### [WHAT TO DO]
Return, from the listing that follows, each line containing the word "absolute".

### [RECORDS FOR THE EXERCISE]
═══

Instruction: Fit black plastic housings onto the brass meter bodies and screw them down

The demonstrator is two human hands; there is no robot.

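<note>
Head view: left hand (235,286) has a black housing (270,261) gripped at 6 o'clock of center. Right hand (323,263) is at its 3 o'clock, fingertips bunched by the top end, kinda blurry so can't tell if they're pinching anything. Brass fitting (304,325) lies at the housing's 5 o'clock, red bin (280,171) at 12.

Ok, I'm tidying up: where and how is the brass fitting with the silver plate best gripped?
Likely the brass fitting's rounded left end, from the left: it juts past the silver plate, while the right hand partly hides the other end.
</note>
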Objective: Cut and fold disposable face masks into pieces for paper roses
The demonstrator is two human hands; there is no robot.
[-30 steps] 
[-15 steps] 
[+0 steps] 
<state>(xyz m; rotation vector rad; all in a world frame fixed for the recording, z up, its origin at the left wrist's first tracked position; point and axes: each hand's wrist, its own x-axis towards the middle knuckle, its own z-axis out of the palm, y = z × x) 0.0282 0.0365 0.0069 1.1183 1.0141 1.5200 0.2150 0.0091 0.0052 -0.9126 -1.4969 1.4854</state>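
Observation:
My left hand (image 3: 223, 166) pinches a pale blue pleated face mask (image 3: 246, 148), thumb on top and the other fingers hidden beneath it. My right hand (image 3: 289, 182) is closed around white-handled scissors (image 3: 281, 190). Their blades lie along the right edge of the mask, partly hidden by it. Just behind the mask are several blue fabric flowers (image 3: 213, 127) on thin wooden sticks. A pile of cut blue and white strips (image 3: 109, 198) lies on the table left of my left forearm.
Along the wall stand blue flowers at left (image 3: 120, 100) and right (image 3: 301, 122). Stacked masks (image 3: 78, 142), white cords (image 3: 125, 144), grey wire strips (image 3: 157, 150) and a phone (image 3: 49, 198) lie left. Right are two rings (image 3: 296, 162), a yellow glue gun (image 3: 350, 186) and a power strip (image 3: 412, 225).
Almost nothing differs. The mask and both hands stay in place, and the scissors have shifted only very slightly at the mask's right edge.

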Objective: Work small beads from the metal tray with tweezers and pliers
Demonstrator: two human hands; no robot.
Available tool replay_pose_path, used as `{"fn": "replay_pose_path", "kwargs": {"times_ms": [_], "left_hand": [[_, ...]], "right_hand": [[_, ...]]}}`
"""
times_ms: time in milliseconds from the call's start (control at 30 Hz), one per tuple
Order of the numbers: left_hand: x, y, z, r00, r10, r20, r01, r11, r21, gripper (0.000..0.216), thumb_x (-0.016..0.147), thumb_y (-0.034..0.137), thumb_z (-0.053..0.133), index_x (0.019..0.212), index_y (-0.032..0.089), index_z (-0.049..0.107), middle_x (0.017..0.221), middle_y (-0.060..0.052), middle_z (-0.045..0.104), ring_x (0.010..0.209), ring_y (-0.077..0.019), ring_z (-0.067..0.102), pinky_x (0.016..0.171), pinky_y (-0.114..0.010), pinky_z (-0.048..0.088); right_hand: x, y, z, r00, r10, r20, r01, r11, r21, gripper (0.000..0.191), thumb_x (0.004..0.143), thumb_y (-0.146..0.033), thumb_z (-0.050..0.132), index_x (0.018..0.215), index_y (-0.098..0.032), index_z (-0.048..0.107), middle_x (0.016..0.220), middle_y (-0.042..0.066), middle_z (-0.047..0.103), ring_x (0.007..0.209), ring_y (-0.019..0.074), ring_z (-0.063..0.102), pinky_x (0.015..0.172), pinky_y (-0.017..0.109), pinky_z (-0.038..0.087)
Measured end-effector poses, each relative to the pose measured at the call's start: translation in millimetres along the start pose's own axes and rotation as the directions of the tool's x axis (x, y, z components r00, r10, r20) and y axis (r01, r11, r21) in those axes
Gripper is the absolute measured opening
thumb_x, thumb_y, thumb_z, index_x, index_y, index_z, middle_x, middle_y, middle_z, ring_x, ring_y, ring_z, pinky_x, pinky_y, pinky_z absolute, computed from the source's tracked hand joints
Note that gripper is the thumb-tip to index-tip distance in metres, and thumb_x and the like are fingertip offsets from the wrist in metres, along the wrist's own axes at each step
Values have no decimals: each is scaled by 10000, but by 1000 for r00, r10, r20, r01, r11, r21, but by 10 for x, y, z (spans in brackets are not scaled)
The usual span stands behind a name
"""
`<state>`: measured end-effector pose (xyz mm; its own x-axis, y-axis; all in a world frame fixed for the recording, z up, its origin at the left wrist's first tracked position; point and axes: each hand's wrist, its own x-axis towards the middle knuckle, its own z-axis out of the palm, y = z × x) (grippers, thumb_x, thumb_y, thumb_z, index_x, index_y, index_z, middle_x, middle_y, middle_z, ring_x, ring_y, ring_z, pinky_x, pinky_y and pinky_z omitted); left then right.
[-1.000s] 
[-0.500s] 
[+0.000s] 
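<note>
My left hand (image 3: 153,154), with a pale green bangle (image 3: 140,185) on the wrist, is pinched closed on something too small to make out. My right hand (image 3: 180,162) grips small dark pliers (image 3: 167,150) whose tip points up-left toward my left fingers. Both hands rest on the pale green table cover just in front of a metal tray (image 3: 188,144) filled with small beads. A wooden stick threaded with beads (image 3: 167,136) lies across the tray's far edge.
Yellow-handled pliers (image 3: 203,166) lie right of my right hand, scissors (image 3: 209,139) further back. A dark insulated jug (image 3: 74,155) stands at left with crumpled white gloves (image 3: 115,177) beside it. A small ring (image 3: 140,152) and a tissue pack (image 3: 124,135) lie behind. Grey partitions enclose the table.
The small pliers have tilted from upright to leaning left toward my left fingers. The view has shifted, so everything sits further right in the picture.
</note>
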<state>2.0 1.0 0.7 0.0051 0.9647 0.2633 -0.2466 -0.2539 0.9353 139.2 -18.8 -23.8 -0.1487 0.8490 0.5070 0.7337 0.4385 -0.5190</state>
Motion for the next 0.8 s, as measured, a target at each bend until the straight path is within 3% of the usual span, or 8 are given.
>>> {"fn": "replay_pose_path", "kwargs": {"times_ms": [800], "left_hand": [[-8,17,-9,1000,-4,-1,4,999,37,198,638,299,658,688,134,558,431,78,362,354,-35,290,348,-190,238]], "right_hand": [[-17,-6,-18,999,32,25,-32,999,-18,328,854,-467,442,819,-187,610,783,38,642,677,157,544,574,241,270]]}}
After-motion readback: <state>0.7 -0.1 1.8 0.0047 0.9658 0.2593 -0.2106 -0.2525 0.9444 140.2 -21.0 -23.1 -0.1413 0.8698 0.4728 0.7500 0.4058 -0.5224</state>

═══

### [SOLUTION]
Gripper is the absolute measured opening
thumb_x, thumb_y, thumb_z, index_x, index_y, index_z, middle_x, middle_y, middle_z, ring_x, ring_y, ring_z, pinky_x, pinky_y, pinky_z absolute, computed from the source's tracked hand joints

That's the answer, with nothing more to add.